Impacto para Pequenas Empresas
A resolução também traz um alívio regulatório para pequenas empresas, dispensando-as da obrigatoriedade de nomear um encarregado, desde que disponibilizem um canal de comunicação com os titulares de dados. Esta medida visa reduzir os custos regulatórios e tornar a conformidade mais acessível para negócios de menor porte, sem comprometer a segurança dos dados tratados.
Pontos Críticos e Melhorias Futuras
Apesar dos avanços significativos, há áreas que podem ser aprimoradas na regulamentação da ANPD:
- Clareza nas Diretrizes: A resolução poderia fornecer diretrizes mais detalhadas e exemplos práticos para ajudar empresas a entenderem e implementarem as novas exigências. A falta de clareza pode levar a interpretações diversas e, eventualmente, a não conformidades inadvertidas.

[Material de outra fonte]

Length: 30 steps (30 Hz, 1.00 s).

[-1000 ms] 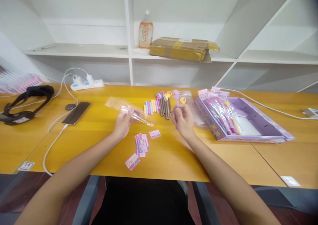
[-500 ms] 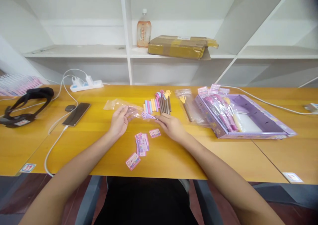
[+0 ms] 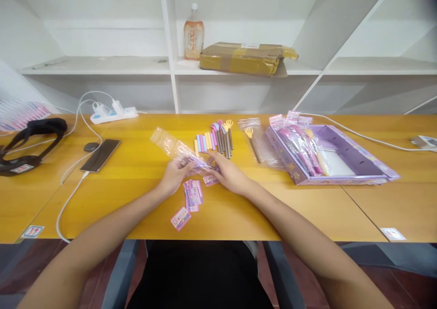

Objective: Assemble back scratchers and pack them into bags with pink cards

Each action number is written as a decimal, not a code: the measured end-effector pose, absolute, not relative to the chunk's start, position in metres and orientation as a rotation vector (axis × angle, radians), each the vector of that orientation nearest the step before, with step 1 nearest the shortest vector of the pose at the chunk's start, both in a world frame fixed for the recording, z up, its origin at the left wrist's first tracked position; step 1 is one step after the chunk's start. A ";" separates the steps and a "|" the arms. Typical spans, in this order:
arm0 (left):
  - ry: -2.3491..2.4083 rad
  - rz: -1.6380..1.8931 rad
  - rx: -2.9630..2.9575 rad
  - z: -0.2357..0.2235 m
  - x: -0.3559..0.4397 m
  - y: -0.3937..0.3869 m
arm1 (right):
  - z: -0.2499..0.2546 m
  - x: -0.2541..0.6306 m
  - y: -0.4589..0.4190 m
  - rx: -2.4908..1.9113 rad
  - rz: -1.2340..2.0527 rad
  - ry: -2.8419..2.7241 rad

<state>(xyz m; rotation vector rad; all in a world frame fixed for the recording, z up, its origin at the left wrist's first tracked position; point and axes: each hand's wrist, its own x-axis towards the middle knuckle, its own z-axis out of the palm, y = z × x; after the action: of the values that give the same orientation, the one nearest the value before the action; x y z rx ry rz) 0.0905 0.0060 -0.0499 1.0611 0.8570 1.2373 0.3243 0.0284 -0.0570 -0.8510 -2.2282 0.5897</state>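
Note:
My left hand (image 3: pixel 175 176) pinches a clear plastic bag (image 3: pixel 166 143), whose far end sticks up toward the back left. A purple claw-headed back scratcher (image 3: pixel 200 162) lies inside the bag's near part. My right hand (image 3: pixel 229 172) has its fingers closed on the scratcher's handle end at the bag's mouth. Just behind my hands is a row of coloured handle grips (image 3: pixel 205 142). Beside it lies a bunch of back scratchers (image 3: pixel 223 138) with dark handles. Pink and purple printed cards (image 3: pixel 193 194) are scattered in front, one partly under my right hand.
At right stands a purple display box (image 3: pixel 341 180) with bagged scratchers (image 3: pixel 303 152). A yellow scratcher (image 3: pixel 253 145) rests on flat plastic bags (image 3: pixel 271 149). A phone (image 3: pixel 100 155), power strip (image 3: pixel 114 114) and black headset (image 3: pixel 34 140) are at left. Shelves rise behind.
The purple scratcher's head has gone into the bag. My left hand has moved right and nearer to me, close to my right hand, and the bag now slants up to the left.

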 end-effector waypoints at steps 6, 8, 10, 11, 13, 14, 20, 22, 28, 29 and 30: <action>0.926 1.537 0.906 -0.035 0.068 0.026 | -0.054 0.336 0.035 -0.881 0.818 -2.032; 0.905 1.616 0.823 -0.030 0.058 0.035 | -0.052 0.339 0.036 -0.847 1.039 -1.927; 0.872 1.654 0.744 -0.028 0.051 0.042 | -0.049 0.341 0.035 -0.775 1.256 -1.826; 0.860 1.661 0.706 -0.027 0.049 0.044 | -0.048 0.341 0.035 -0.740 1.335 -1.780; 0.851 1.655 0.634 -0.027 0.047 0.047 | -0.046 0.341 0.034 -0.682 1.427 -1.690; 0.852 1.640 0.610 -0.027 0.046 0.048 | -0.046 0.340 0.034 -0.664 1.449 -1.656; 0.828 1.467 0.733 -0.028 0.054 0.038 | -0.051 0.336 0.038 -0.674 1.440 -1.567; 0.803 1.388 0.828 -0.030 0.060 0.031 | -0.054 0.333 0.040 -0.654 1.461 -1.552; 0.807 1.211 0.969 -0.043 0.084 0.007 | -0.063 0.320 0.038 -0.652 1.493 -1.580; 0.812 1.180 0.979 -0.046 0.087 0.004 | -0.064 0.318 0.036 -0.687 1.442 -1.597; 0.817 1.157 0.987 -0.049 0.090 0.002 | -0.065 0.316 0.034 -0.727 1.371 -1.628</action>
<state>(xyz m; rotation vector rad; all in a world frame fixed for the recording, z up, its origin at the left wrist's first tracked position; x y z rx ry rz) 0.0897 0.0016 -0.0488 0.9870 0.8165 1.1570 0.3157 0.0344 -0.0646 -0.7267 -1.6278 1.3712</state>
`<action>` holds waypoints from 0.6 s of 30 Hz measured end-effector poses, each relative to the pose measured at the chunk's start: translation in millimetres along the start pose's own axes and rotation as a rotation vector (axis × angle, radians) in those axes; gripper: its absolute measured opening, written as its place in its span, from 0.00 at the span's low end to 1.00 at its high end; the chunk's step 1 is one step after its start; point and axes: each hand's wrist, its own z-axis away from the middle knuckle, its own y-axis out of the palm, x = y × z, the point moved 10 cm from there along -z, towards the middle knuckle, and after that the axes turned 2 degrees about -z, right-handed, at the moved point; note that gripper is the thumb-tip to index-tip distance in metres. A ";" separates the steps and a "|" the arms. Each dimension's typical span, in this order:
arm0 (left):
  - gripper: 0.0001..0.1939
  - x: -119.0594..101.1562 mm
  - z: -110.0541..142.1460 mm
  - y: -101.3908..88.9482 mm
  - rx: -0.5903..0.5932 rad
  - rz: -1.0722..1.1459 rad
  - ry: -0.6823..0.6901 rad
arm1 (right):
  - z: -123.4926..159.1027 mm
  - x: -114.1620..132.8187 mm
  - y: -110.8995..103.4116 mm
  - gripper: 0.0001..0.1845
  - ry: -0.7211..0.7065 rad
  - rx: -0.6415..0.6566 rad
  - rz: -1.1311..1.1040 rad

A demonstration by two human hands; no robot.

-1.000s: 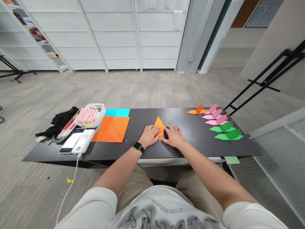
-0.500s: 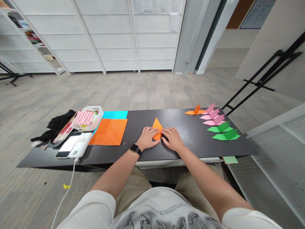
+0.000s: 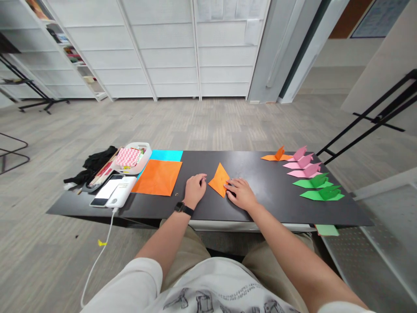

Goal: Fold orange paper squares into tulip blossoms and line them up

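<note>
A small folded piece of orange origami paper (image 3: 219, 179), kite-shaped with a point at the top, lies on the dark table. My right hand (image 3: 241, 194) rests beside it, fingers apart and fingertips touching its right corner; the hand covers that corner. My left hand (image 3: 195, 190), wearing a black watch on the wrist, is just left of the paper and apart from it. Its fingers are curled in, and nothing shows in them. Farther left lies a flat orange sheet (image 3: 158, 178), partly over a blue sheet (image 3: 167, 155).
At the right stand folded paper figures: an orange one (image 3: 279, 154), several pink ones (image 3: 302, 162) and green ones (image 3: 321, 192). On the left are a white basket (image 3: 148, 153), a phone (image 3: 103, 194), a corded white power bank (image 3: 121, 192) and black cloth (image 3: 97, 161).
My left hand has come off the folded paper to the left and its fingers have curled. More of the paper shows, turned slightly. The camera view has shifted left.
</note>
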 end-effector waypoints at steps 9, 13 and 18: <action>0.19 -16.6 8.3 14.0 0.156 0.018 0.164 | -1.5 -1.1 0.6 0.21 -0.002 0.004 -0.014; 0.18 -18.0 8.5 16.8 0.174 0.000 0.183 | -1.1 -0.6 -0.2 0.20 -0.021 -0.011 -0.015; 0.15 -19.0 9.2 13.7 0.174 0.011 0.191 | -1.2 0.8 -0.7 0.18 -0.064 -0.052 -0.014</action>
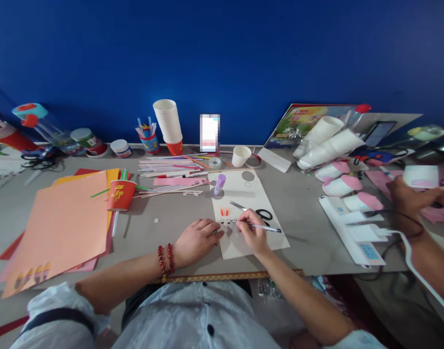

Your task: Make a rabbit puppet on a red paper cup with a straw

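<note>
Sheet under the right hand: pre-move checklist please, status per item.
- Pen held in right hand: ok
- Left hand at the edge of the sheet: ok
- Pen tip touching paper: cannot tell
- Scissors off the sheet, clear of right hand: not ok, they lie on it, partly hidden by the hand
- Purple tube standing upright: ok
- Co-worker's hands away from the sheet: ok, far right

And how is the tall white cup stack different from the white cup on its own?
The cup stack is tall, many cups nested together; the lone cup is short and single. The stack has a red cup under it, while the lone cup stands right on the table. Both are white.
</note>
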`<action>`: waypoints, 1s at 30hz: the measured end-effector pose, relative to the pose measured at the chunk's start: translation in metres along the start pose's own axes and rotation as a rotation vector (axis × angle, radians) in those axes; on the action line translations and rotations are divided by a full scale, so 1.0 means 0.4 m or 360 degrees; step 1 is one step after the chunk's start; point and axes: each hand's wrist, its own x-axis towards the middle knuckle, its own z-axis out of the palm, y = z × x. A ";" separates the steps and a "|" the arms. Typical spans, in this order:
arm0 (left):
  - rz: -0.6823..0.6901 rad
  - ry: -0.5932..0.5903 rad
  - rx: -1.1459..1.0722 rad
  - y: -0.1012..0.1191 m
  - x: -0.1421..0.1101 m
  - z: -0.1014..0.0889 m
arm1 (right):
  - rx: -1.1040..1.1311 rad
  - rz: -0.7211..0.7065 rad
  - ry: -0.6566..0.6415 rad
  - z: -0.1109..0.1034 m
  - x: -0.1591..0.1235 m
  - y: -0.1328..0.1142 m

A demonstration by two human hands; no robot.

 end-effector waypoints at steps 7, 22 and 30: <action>-0.0039 0.0016 -0.0035 0.000 -0.001 -0.001 | 0.0071 0.0055 0.0054 0.001 0.001 0.007; -0.0041 0.0058 -0.0138 -0.006 -0.001 -0.006 | 0.0168 0.0052 0.0017 -0.001 -0.006 -0.002; -0.0149 0.0196 -0.0320 -0.010 0.003 -0.026 | 0.0290 0.0026 -0.0059 -0.029 -0.020 -0.050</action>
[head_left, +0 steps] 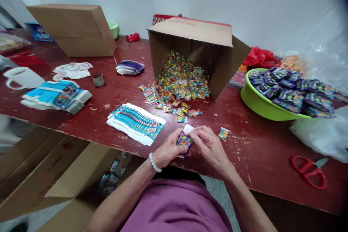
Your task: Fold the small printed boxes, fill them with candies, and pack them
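Both of my hands meet at the near edge of the red table. My left hand, with a white bead bracelet on its wrist, and my right hand are closed together on a small colourful paper box whose white flap sticks up. One small candy packet lies just right of my right hand. A fanned stack of flat printed box blanks lies left of my hands. A tipped cardboard box spills a heap of candy packets behind them.
A green basin full of finished purple boxes sits at the right, red scissors near the right front edge. More blanks, a white mug and a second carton are at the left. An open carton stands below the table.
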### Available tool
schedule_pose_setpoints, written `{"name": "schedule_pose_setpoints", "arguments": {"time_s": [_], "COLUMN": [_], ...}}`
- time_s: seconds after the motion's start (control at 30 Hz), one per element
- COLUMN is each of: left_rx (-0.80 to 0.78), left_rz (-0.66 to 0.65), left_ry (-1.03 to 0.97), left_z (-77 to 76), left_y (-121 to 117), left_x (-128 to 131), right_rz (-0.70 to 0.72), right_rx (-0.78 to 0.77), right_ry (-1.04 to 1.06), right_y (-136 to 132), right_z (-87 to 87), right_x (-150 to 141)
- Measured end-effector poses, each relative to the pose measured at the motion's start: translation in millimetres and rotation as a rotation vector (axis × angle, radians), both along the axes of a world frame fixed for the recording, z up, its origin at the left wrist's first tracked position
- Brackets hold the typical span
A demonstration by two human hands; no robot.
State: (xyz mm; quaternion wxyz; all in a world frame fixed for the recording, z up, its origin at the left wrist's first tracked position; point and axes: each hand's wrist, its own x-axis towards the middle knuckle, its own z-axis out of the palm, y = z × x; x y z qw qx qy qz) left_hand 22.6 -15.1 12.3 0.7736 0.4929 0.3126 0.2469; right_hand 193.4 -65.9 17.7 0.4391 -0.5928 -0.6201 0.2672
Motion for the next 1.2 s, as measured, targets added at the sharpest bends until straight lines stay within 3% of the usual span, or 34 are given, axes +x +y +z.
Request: {"name": "schedule_pose_setpoints", "arguments": {"time_s": [0.1, 0.2, 0.37, 0.53, 0.73, 0.9, 1.0, 1.2], "left_rx": [-0.143, -0.339, -0.497, -0.394, -0.239, -0.322, -0.338, -0.269], "left_rz": [0.111, 0.194, 0.299, 0.338, 0.331, 0.227, 0.229, 0.268], "left_ry": [-0.05, -0.127, -0.151, -0.109, -0.063, -0.083, -0.079, -0.012], "left_z": [-0.4, -1.0, -6.0, -7.6, 0.9, -2.7, -2.5, 0.7], "left_y": [0.9, 3.6, 4.1, -2.5, -7.9, -7.1, -5.9, -9.1], "left_x": [3.0, 5.3, 8.1, 7.2, 7.4, 5.2, 5.1, 9.4], "right_rz": [-0.104, -0.223, -0.1, -0.019, -0.077, 0.094, 0.176, 0.072], "right_rx": [0.107, 0.107, 0.11, 0.081, -0.082, -0.024, 0.02, -0.066], "right_ry": [0.051, 0.158, 0.182, 0.198, 0.495, 0.246, 0.192, 0.208], "right_y": [-0.7, -2.8, -6.9, -5.5, 2.0, 3.0, 1.7, 3.7], "right_z": [-1.5, -7.9, -16.6, -15.3, -16.8, -11.2, -9.5, -14.1], "right_x": [-1.1, -4.9, -18.1, -20.3, -17.7, -6.2, -2.2, -9.8]}}
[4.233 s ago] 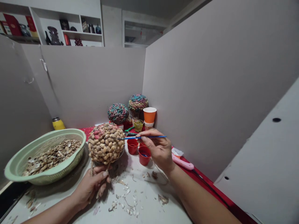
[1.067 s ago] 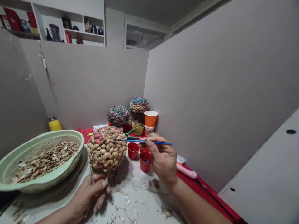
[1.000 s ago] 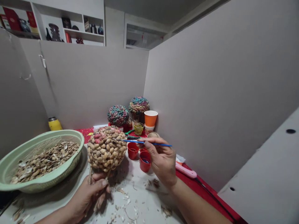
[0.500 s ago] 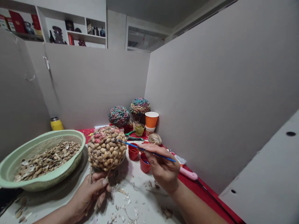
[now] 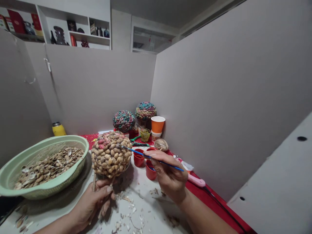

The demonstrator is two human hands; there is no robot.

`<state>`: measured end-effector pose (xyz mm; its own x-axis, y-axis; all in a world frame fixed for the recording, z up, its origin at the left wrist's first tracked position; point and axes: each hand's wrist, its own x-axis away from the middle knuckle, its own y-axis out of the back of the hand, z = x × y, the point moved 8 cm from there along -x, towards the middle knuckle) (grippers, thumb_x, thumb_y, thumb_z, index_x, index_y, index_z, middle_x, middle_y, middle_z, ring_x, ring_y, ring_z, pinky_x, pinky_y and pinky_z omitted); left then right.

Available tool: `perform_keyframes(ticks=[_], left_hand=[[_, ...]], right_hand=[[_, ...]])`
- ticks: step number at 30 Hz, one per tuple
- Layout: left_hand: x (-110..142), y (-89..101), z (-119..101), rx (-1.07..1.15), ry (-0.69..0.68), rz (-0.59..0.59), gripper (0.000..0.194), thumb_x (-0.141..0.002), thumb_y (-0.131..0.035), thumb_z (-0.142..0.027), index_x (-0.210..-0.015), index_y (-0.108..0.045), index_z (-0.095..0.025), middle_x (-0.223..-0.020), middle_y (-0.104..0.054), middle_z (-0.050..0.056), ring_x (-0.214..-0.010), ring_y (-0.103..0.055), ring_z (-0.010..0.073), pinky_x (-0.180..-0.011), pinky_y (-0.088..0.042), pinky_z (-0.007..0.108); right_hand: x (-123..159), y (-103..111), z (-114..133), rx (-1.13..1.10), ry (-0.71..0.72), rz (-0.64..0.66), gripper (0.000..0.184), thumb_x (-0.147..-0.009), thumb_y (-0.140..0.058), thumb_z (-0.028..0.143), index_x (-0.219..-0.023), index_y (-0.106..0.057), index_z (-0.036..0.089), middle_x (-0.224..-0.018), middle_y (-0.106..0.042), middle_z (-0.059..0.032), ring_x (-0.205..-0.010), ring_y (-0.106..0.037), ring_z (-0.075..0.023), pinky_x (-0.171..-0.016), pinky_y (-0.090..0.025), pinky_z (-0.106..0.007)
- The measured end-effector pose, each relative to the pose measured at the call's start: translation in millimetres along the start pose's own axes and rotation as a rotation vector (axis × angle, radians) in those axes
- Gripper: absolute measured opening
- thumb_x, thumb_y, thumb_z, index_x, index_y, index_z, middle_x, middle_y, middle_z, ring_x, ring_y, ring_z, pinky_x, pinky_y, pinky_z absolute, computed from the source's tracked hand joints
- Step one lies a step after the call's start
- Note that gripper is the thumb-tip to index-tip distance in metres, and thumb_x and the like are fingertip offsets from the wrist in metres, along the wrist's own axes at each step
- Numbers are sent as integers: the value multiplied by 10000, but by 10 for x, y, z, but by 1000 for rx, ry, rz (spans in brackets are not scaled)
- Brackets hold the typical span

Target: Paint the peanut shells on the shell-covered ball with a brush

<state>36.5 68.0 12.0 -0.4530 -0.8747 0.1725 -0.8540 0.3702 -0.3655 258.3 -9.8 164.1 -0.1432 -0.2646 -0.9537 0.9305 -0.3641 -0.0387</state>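
A dome covered in peanut shells (image 5: 112,159) stands on thin, twine-like legs, with a patch of pink paint on its upper left and bare tan shells elsewhere. Below it my left hand (image 5: 98,200) is closed around one of the legs. My right hand (image 5: 172,177) pinches a blue paintbrush (image 5: 143,154) near the middle of its handle. The bristles touch or nearly touch the dome's upper right side. Two red cups (image 5: 138,158) are just behind my right hand, and the nearer red cup (image 5: 151,170) holds dark blue paint.
A green basket (image 5: 84,143) of empty shells sits at left, a yellow jar (image 5: 58,129) behind it. Two painted domes (image 5: 145,111), an orange paper cup (image 5: 158,124) and a twine ball (image 5: 161,144) stand behind. A pink-handled tool (image 5: 196,180) lies right. Shell scraps litter the front.
The brush tip has shifted very slightly left on the dome's shells. Both hands keep their holds, and the view has moved a little.
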Motion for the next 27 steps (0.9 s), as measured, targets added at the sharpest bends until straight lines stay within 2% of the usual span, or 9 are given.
perform_keyframes(ticks=[5, 11, 15, 21, 27], left_hand=[[10, 5, 10, -25, -3, 11, 453, -616, -942, -487, -773, -749, -109, -616, -729, 16, -324, -504, 30, -299, -387, 123], [3, 24, 2, 2, -4, -14, 411, -628, -944, -447, -770, -740, -119, -616, -726, 4, -338, -515, 32, -330, -413, 133], [-2, 35, 8, -17, -2, -20, 443, -600, -949, -484, -730, -730, -122, -612, -722, 5, -333, -511, 33, -309, -397, 129], [2, 16, 7, -43, 1, -7, 458, -593, -950, -496, -710, -732, -111, -600, -718, 10, -330, -514, 34, -306, -397, 129], [2, 24, -15, -9, -6, -18, 434, -602, -950, -473, -748, -736, -125, -608, -730, 6, -319, -493, 29, -304, -382, 132]], right_hand=[[-3, -55, -19, 14, -10, 61, 362, -909, -647, 67, -1164, -731, 310, -1045, -815, -44, -963, -781, -228, -847, -653, -406], [12, 12, -22, 29, -5, 22, 384, -902, -635, 55, -1175, -721, 310, -1024, -807, -42, -951, -769, -214, -856, -637, -401], [28, 4, 5, 43, 20, 14, 378, -897, -654, 67, -1176, -722, 313, -1023, -814, -42, -933, -781, -229, -842, -650, -423], [8, -79, 29, 32, 53, 95, 422, -908, -622, 40, -1220, -701, 314, -1069, -809, -46, -986, -773, -222, -851, -649, -409], [33, 34, -1, 33, 15, -9, 387, -897, -650, 68, -1183, -714, 321, -1015, -809, -34, -932, -772, -223, -850, -642, -421]])
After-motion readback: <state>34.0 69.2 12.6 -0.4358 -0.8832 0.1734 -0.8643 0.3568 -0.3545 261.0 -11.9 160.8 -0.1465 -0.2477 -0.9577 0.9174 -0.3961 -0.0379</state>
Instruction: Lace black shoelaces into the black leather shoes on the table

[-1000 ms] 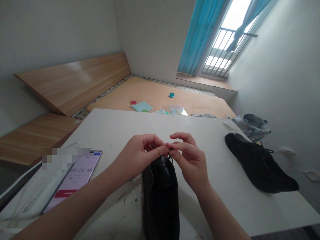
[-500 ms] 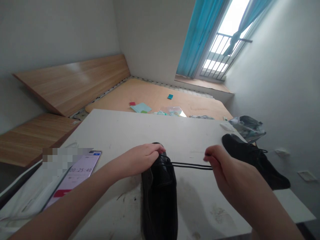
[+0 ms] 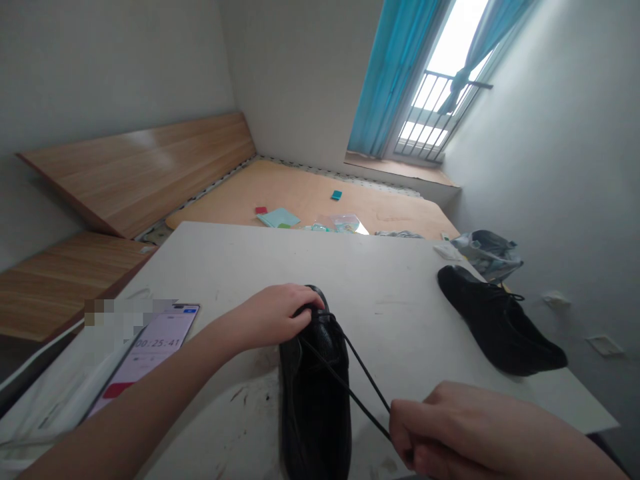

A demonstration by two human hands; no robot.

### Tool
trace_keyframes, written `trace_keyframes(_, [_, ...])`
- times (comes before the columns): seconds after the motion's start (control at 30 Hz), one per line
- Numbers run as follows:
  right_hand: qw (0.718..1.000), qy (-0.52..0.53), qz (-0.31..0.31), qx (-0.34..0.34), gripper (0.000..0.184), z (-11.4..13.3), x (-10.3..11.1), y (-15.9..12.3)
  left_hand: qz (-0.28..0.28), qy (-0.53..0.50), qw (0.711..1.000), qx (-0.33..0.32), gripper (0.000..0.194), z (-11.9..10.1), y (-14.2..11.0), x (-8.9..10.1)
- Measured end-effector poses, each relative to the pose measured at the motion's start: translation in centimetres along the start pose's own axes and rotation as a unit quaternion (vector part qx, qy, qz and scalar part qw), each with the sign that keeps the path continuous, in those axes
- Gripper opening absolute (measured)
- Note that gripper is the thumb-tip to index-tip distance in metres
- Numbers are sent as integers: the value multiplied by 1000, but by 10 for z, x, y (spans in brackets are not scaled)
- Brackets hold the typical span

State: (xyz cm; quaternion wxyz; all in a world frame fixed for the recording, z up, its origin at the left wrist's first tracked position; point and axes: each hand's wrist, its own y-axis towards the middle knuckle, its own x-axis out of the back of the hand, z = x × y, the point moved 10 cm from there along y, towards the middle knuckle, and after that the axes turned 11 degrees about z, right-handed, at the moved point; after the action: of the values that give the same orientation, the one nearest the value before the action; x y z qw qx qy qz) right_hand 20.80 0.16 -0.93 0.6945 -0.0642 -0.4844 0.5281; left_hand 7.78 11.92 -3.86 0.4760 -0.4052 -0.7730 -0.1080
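A black leather shoe stands on the white table, its toe pointing away from me. My left hand is closed over the toe end of the shoe and presses it down. My right hand is closed in a fist near the bottom edge of the view, gripping both strands of the black shoelace. The lace runs taut from the shoe's front down to that fist.
A second black shoe lies on the table at the right, with a grey bag behind it. A phone showing a timer lies at the left. Behind the table a bare bed board holds small packets. A window is at upper right.
My right hand has pulled the lace from the shoe's front, first out to the right, then down toward me. My left hand dropped onto the shoe's toe and stays there.
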Motion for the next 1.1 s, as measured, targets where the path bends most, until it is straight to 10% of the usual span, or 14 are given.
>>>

- Capacitação e Recursos para Pequenas Empresas: Embora a dispensa de nomeação do encarregado para pequenas empresas seja um alívio, é crucial que haja programas de capacitação e suporte acessíveis para garantir que essas empresas compreendam e implementem corretamente as práticas de proteção de dados.
- Comunicação Eficiente com a ANPD: O estabelecimento de canais mais eficientes para a comunicação entre empresas e a ANPD pode melhorar a resposta a incidentes e dúvidas regulatórias, garantindo que as empresas possam agir rapidamente em conformidade com as exigências legais.
A Resolução CD/ANPD nº 18 representa um avanço significativo na regulamentação da proteção de dados no Brasil, alinhando-se com as melhores práticas internacionais e promovendo uma cultura de conformidade. No entanto, melhorias nas diretrizes, capacitação e comunicação podem aumentar ainda mais a eficácia da regulamentação e facilitar a adoção pelas empresas brasileiras.